Let $D_{\mathcal{A}}(s)$ be the probability distribution over strings $\Sigma^*$.

We have:

$D_{\mathcal{A}}(s) = \gamma(q_0,s)$ for $s$ such that $\tau(q_0,s) = q_f$.

Moreover, we define the variation distance $L_1$ between two distributions $D_1$ and $D_2$ over $\Sigma^$ as $L_1(D_1, D_2) = \sum_{s\in\Sigma^} | D_1(s) - D_2(s) |$.

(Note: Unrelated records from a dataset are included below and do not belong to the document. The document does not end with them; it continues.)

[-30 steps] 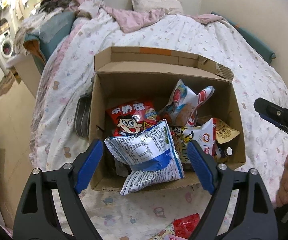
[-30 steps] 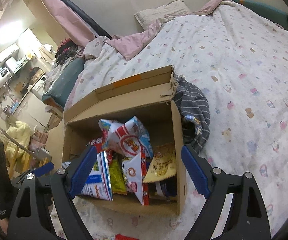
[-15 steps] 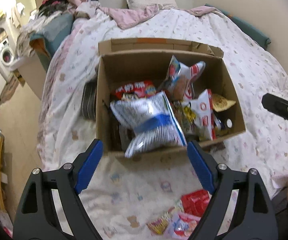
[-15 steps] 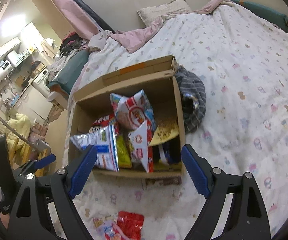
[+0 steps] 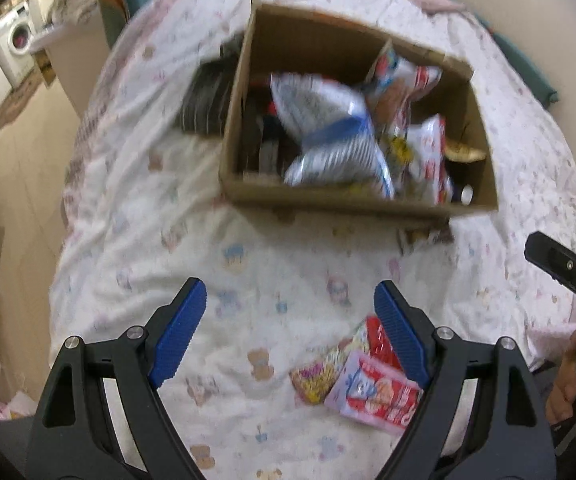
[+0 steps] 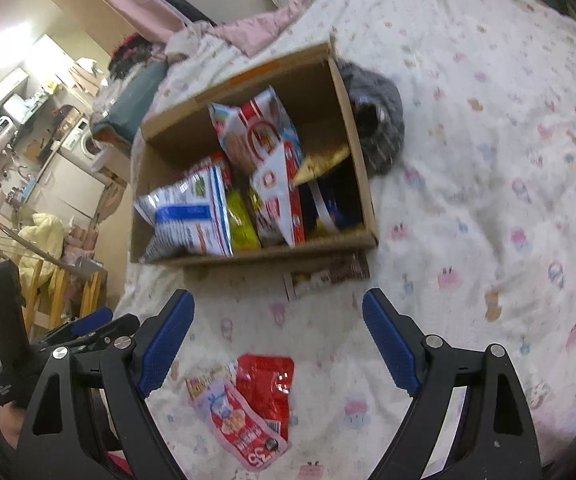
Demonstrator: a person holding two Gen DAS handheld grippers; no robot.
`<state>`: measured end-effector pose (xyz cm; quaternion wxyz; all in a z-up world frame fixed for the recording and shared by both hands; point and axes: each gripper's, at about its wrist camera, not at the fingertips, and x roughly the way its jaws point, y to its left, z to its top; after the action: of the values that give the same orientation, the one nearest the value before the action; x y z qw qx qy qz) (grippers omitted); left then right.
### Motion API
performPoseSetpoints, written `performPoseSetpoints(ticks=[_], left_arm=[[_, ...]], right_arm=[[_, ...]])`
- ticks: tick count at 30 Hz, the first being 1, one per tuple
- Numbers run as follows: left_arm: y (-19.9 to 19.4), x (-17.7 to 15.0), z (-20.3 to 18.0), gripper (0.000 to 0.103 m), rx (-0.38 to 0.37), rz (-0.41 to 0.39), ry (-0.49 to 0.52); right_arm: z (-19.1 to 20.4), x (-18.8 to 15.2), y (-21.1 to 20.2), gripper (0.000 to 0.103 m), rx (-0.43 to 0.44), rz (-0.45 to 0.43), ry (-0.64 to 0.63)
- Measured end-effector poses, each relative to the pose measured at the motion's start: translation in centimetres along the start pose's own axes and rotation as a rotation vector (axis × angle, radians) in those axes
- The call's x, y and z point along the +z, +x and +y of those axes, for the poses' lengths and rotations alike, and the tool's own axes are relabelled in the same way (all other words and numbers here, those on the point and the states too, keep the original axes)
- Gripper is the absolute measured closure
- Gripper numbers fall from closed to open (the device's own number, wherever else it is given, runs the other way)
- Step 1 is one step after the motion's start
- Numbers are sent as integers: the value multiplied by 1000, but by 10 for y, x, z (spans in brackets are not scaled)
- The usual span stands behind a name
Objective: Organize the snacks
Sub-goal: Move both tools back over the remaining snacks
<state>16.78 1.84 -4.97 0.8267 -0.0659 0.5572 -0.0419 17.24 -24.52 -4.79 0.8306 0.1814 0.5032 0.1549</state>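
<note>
Both sets of fingers are spread wide and released, nothing between the blue pads on either one. The left gripper (image 5: 290, 320) hangs over the patterned bed cover (image 5: 135, 216), and just by its right-hand pad, around 4 o'clock in the left wrist view, lies a little pile of loose snack packets (image 5: 362, 376): a red one, a pink-and-red one, and a yellowish one peeking out. In the right wrist view the right gripper (image 6: 277, 324) has that same pile at roughly 6 o'clock, sitting between its fingers but lower in the frame, not touched by either pad. Further out, up around 12 o'clock in both views, there's the cardboard box (image 6: 255, 254) on the bed, crammed with snacks: a big white-and-blue bag (image 6: 189, 216) on its left side, a red-and-white bag (image 6: 255, 132) standing behind, a yellow pack in the middle. A grey striped cloth (image 6: 380, 120) is bunched against the box's far side wall. The left view is fairly blurry. A washing machine (image 5: 15, 38) shows at 10 o'clock there.
</note>
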Motion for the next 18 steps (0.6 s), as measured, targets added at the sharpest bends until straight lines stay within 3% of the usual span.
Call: performPoseSetpoints(ticks=[6,10,18], left_arm=[[43,-29,-5,20,-53,231,7],[62,-37,-12,26,-5,274,51],[92,-43,-52,25,37,327,209]], right_arm=[[-5,-6,16,14,-11,53,22],[-7,-6,16,14,-19,50,21],[-15,-7,9,14,-27,40,30]])
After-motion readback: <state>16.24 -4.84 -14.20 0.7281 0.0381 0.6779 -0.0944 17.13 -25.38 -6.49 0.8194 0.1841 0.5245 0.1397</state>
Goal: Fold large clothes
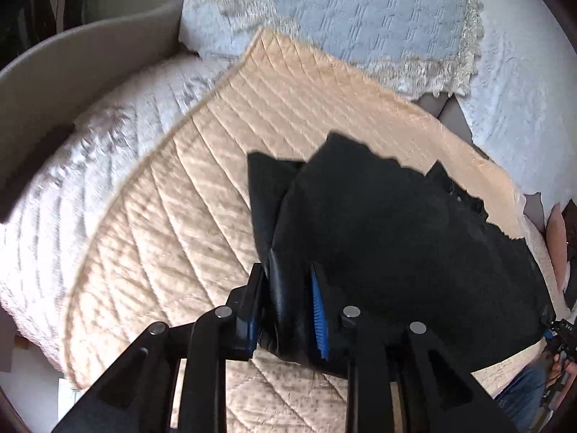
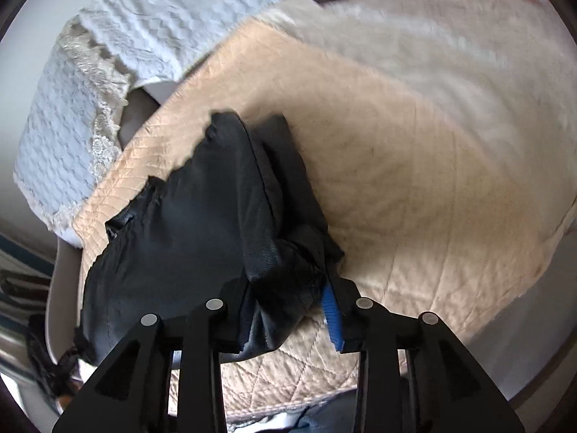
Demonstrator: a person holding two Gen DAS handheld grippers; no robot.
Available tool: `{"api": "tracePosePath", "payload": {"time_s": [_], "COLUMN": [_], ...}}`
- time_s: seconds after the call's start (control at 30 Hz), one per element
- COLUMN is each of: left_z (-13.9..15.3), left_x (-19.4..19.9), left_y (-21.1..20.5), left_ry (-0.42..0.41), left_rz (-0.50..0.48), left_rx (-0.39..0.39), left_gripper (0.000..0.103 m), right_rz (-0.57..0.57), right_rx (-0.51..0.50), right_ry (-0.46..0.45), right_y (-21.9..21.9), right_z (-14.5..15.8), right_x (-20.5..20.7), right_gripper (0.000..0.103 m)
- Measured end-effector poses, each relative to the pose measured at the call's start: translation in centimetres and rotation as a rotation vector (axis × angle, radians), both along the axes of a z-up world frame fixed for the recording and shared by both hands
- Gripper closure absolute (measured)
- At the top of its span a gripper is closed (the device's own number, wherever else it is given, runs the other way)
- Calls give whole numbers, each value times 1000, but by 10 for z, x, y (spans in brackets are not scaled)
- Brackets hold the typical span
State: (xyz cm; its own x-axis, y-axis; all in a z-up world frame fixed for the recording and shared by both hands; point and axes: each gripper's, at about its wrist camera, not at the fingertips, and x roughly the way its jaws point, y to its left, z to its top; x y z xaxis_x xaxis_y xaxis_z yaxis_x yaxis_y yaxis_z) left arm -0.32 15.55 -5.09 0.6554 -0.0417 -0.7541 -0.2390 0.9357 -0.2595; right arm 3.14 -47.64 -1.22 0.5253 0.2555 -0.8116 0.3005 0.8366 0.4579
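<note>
A black garment (image 1: 396, 234) lies half lifted over a peach quilted blanket (image 1: 216, 180) on a bed. My left gripper (image 1: 286, 288) is shut on a bunched edge of the garment, and the cloth fills the gap between its blue pads (image 1: 319, 310). In the right wrist view the same black garment (image 2: 180, 223) hangs from my right gripper (image 2: 285, 288), which is shut on a thick fold at the garment's other end. One blue pad (image 2: 332, 310) shows beside that fold. The garment stretches between the two grippers above the peach blanket (image 2: 414, 198).
A white textured bedspread (image 1: 108, 144) lies under the blanket. Pale pillows with lace trim (image 1: 342, 18) (image 2: 54, 126) sit at the head of the bed. A beige curved bed frame (image 1: 72, 65) bounds the left side. A person's arm (image 1: 555, 238) and jeans (image 1: 523, 389) show at the right.
</note>
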Motion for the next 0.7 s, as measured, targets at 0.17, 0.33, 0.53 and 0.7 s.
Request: {"api": "tracePosePath", "payload": {"time_s": [0.17,0.33,0.53,0.7], "left_z": [46,48,-15,-20], "left_x": [-23,8,72,65], "left_y": [-7,-47,-48,-42], "left_ry": [-126,-194,-77,-80], "left_rz": [13,-143,-87,-80], "left_rx": [91,61,66,99], "left_gripper": [72,60,64,66], "right_rz": [0,280,277,221], "right_rx": [-149,-21,122,95], "right_ry": [-172,-221,-140,-150], "right_y": [4,38,11,8], "right_z": [47,27,-40,-30], "right_x": [-3,52,117,115], "right_gripper": [61,61,72,74]}}
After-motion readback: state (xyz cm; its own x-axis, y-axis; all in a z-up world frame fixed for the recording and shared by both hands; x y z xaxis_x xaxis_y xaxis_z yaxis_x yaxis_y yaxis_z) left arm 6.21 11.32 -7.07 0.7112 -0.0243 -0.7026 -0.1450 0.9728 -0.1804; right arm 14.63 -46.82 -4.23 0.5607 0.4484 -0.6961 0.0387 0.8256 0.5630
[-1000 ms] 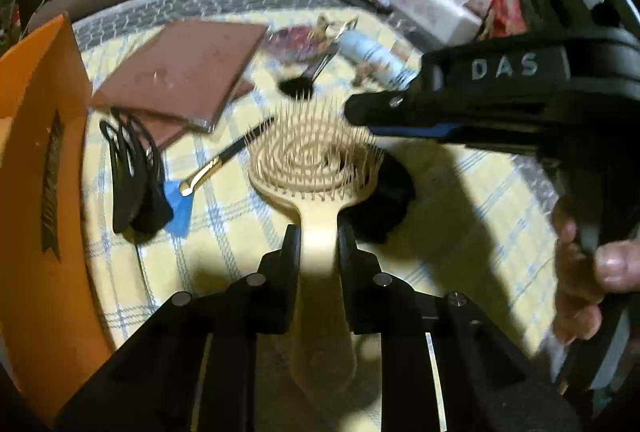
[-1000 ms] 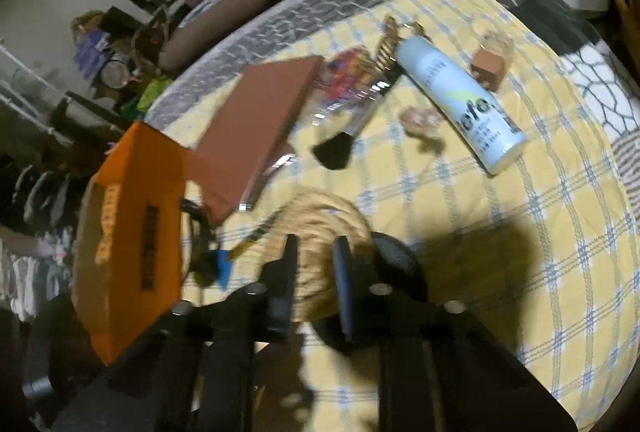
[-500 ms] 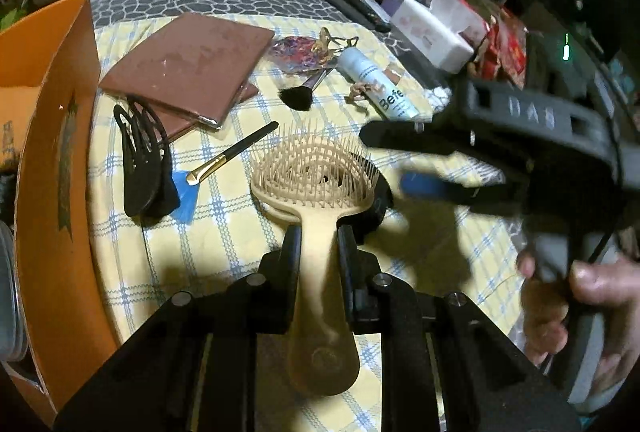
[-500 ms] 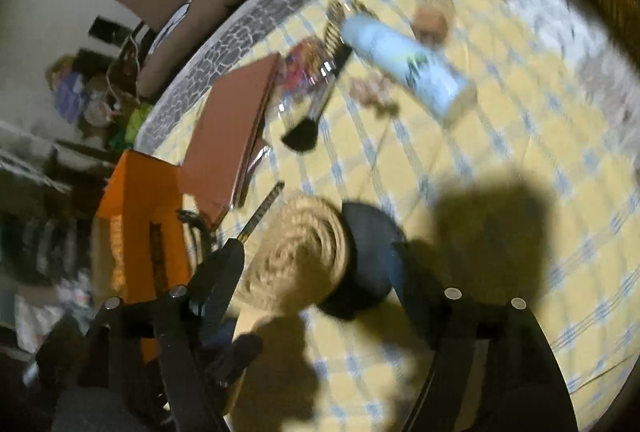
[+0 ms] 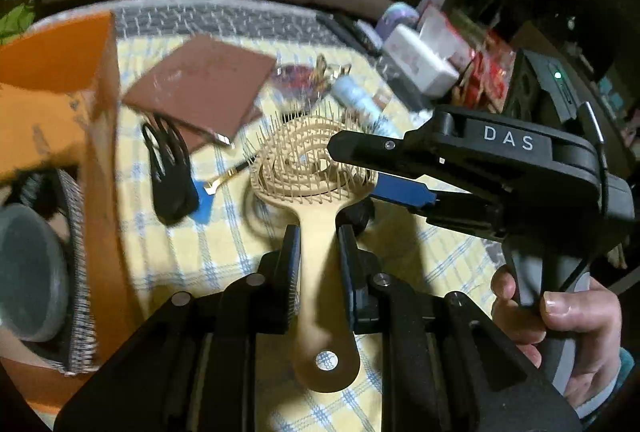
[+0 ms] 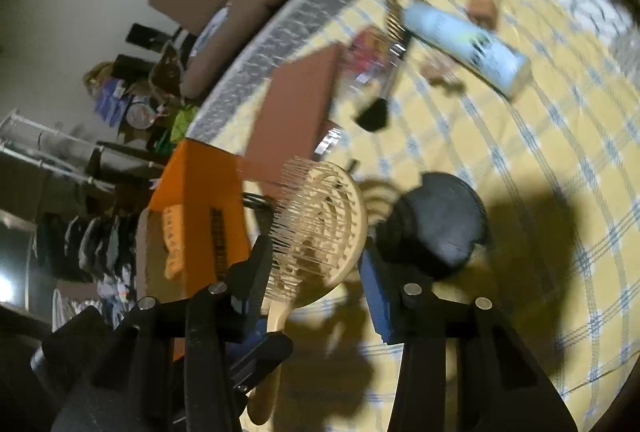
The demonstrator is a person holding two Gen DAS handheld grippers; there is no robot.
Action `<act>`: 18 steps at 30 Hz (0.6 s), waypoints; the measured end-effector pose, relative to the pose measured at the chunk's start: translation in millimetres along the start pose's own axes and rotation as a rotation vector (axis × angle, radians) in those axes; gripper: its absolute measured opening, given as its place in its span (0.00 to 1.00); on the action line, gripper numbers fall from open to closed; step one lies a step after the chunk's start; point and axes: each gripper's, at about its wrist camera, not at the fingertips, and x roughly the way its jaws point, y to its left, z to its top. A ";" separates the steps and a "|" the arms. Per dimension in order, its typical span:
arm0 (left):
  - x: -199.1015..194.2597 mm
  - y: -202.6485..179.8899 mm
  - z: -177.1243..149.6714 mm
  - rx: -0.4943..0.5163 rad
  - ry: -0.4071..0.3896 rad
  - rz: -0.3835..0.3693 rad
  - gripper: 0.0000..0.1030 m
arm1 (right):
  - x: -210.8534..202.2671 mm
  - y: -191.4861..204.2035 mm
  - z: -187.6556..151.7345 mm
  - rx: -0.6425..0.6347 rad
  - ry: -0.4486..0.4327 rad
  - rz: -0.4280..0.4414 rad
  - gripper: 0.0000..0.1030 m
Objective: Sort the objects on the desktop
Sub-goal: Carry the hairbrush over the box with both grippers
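Both wrist views look steeply down, close over the yellow checked tablecloth (image 5: 192, 256); both share the beige plastic hairbrush (image 5: 316, 167) (image 6: 320, 228).

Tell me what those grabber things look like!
Both are black plastic. The left gripper has two flat fingers with silver screws. The right gripper says DAS in white, has blue finger pads, a grey handle and a thin black cable. A teal cuff shows at the wrist.

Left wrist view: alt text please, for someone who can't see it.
The left tool grips a beige hairbrush by its handle above a yellow checked tablecloth. The right tool, jaws apart, reaches in over the brush head from the right. An orange box stands at left.
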 end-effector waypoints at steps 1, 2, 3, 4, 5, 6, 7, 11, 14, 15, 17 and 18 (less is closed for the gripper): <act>-9.5 -0.6 2.3 0.007 -0.019 0.002 0.17 | -3.1 7.3 -0.3 -0.013 -0.010 0.008 0.43; -14.8 -1.0 3.5 0.011 -0.029 0.004 0.17 | -6.0 15.1 -0.7 -0.027 -0.018 0.017 0.43; -22.6 -0.3 5.1 0.017 -0.042 0.004 0.17 | -8.1 22.4 -1.1 -0.039 -0.025 0.026 0.43; -31.6 1.1 7.0 0.025 -0.057 0.008 0.17 | -9.6 31.2 -1.8 -0.051 -0.032 0.037 0.43; -39.5 3.4 8.8 0.030 -0.069 0.012 0.17 | -10.3 39.7 -2.3 -0.064 -0.037 0.050 0.43; -48.5 7.4 10.7 0.036 -0.081 0.017 0.18 | -10.1 47.7 -3.0 -0.075 -0.041 0.065 0.43; -58.4 12.0 12.1 0.046 -0.093 0.026 0.18 | -8.3 56.9 -4.1 -0.086 -0.043 0.080 0.43; -89.2 38.2 15.5 0.068 -0.122 0.068 0.18 | 13.0 98.1 -8.0 -0.132 -0.020 0.145 0.43; -109.5 68.6 15.4 0.061 -0.134 0.105 0.19 | 39.1 128.4 -14.4 -0.167 0.013 0.188 0.43; -115.1 80.0 14.7 0.051 -0.133 0.113 0.19 | 48.5 136.9 -17.2 -0.178 0.027 0.197 0.44; -124.2 103.9 12.3 0.024 -0.130 0.127 0.19 | 69.2 155.3 -23.4 -0.204 0.059 0.208 0.44; -128.1 114.9 10.2 0.013 -0.126 0.137 0.18 | 81.2 164.9 -27.1 -0.219 0.079 0.213 0.44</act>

Later, it will be useful the following definition of $L_{\infty}$-norm between two distributions $D$, $D^\prime$:

$L_{\infty}(D, D^\prime) = \max_{s\in\Sigma^*} |D(s) - D^\prime(s)|$

$A Simple PDFA with $\zeta,\zeta^\prime\in [0, 1]$$

PDFAs in Python

I implemented a tiny Python libraryNot meant to be production-ready to handle PDFAs. In the following code snippet, you can see the implementation of the class for representing a PDFA.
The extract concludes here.